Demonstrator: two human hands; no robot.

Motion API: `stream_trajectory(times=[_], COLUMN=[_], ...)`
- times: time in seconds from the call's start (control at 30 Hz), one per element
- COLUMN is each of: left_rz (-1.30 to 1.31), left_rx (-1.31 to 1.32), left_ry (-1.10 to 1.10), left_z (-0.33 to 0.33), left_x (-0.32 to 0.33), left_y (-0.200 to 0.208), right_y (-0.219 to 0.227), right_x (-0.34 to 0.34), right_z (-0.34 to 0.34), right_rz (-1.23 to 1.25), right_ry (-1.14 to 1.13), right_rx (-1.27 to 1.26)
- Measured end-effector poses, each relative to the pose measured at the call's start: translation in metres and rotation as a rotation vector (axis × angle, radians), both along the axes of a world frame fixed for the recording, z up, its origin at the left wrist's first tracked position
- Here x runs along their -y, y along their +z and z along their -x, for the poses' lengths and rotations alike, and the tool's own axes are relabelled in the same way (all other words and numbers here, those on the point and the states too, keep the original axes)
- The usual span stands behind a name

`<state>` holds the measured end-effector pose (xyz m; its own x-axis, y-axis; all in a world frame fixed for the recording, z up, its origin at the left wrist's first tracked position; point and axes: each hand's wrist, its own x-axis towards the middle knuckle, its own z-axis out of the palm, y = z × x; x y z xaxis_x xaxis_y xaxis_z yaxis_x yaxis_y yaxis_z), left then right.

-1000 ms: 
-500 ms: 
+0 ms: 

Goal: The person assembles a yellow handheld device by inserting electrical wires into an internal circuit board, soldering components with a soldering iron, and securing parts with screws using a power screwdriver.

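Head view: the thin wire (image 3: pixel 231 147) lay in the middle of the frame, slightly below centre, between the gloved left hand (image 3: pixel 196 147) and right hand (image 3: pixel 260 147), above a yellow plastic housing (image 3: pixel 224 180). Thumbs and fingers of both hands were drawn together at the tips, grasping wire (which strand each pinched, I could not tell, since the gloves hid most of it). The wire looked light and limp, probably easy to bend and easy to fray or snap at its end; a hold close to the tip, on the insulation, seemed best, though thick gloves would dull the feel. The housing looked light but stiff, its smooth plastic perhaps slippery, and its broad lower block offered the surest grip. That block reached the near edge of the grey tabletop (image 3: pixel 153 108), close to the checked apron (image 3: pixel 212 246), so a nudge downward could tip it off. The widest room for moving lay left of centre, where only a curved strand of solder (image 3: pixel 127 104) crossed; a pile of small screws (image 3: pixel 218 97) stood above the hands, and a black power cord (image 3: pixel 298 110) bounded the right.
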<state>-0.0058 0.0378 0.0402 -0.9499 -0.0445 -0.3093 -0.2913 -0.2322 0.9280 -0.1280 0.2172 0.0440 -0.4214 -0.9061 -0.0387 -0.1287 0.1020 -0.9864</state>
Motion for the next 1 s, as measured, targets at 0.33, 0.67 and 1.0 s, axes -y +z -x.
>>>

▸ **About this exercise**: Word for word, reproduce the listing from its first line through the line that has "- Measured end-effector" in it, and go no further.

▸ **Response**:
Demonstrator: two human hands; no robot.

Motion API: `stream_trajectory(times=[_], COLUMN=[_], ...)`
- times: time in seconds from the call's start (control at 30 Hz), one per element
- COLUMN is each of: left_rz (-1.30 to 1.31), left_rx (-1.31 to 1.32), left_ry (-1.10 to 1.10), left_z (-0.33 to 0.33), left_x (-0.32 to 0.33), left_y (-0.200 to 0.208), right_y (-0.219 to 0.227), right_x (-0.34 to 0.34), right_z (-0.34 to 0.34), right_rz (-1.23 to 1.25), right_ry (-1.14 to 1.13), right_rx (-1.27 to 1.26)
- Measured end-effector poses, each relative to the pose measured at the call's start: translation in metres and rotation as a rotation vector (axis × angle, radians), both along the axes of a world frame fixed for the recording, z up, its origin at the left wrist's first tracked position

No additional output will be produced.